What is needed: What is needed is every line of the data that includes the word "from". Please copy each one.

>>>

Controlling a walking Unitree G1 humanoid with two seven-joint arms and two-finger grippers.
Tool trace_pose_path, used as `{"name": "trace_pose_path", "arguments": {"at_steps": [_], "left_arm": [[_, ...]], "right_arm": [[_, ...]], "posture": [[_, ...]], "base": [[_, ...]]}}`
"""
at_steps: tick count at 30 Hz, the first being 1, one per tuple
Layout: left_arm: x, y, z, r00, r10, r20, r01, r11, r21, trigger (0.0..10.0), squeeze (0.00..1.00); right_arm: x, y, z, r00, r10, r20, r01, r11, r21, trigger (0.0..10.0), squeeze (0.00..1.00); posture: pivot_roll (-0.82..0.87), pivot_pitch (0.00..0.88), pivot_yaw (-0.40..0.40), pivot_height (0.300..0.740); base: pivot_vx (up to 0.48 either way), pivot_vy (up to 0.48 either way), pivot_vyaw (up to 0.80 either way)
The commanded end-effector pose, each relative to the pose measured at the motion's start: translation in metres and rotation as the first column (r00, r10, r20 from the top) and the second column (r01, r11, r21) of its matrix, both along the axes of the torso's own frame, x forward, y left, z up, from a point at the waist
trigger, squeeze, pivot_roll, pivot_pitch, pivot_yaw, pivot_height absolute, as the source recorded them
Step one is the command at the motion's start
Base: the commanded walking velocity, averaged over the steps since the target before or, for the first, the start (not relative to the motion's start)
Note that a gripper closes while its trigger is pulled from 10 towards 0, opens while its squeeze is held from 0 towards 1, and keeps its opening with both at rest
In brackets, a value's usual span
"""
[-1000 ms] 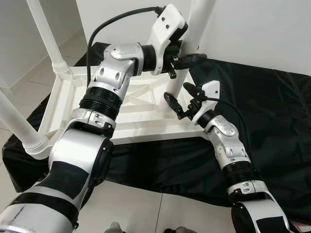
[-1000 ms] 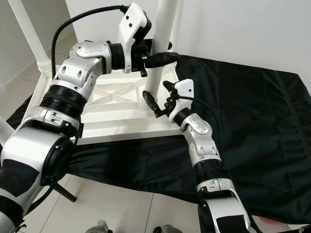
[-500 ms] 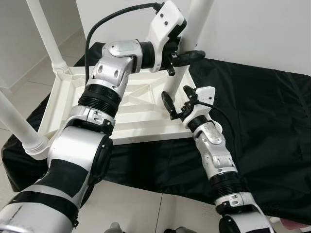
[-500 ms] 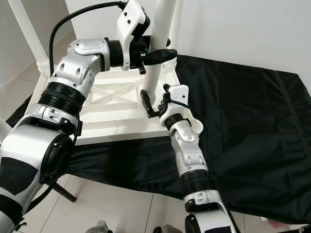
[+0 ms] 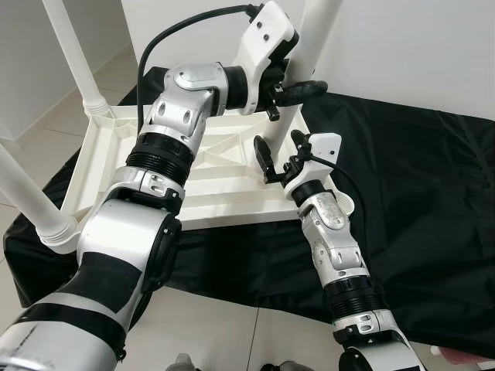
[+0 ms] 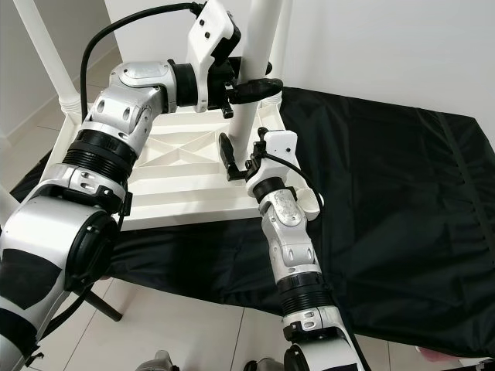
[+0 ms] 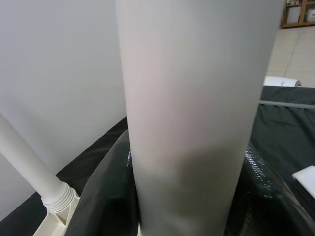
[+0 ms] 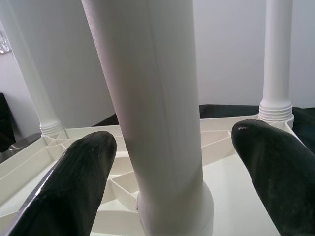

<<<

Your response:
The commanded end-effector pose, each relative to the pose measured at the motion's start: translation in metres and rotation as the first column (r00, r10, r20 from the top) and the second column (r01, r11, r21) of its matrix, both along the axes of the torso's own frame, x forward, y left, z up, from a point at the waist
Note that a gripper closes while its trigger is pulled from 10 towards 0, opens while its squeeze is held from 0 towards 1, and keeps its opening with both at rest

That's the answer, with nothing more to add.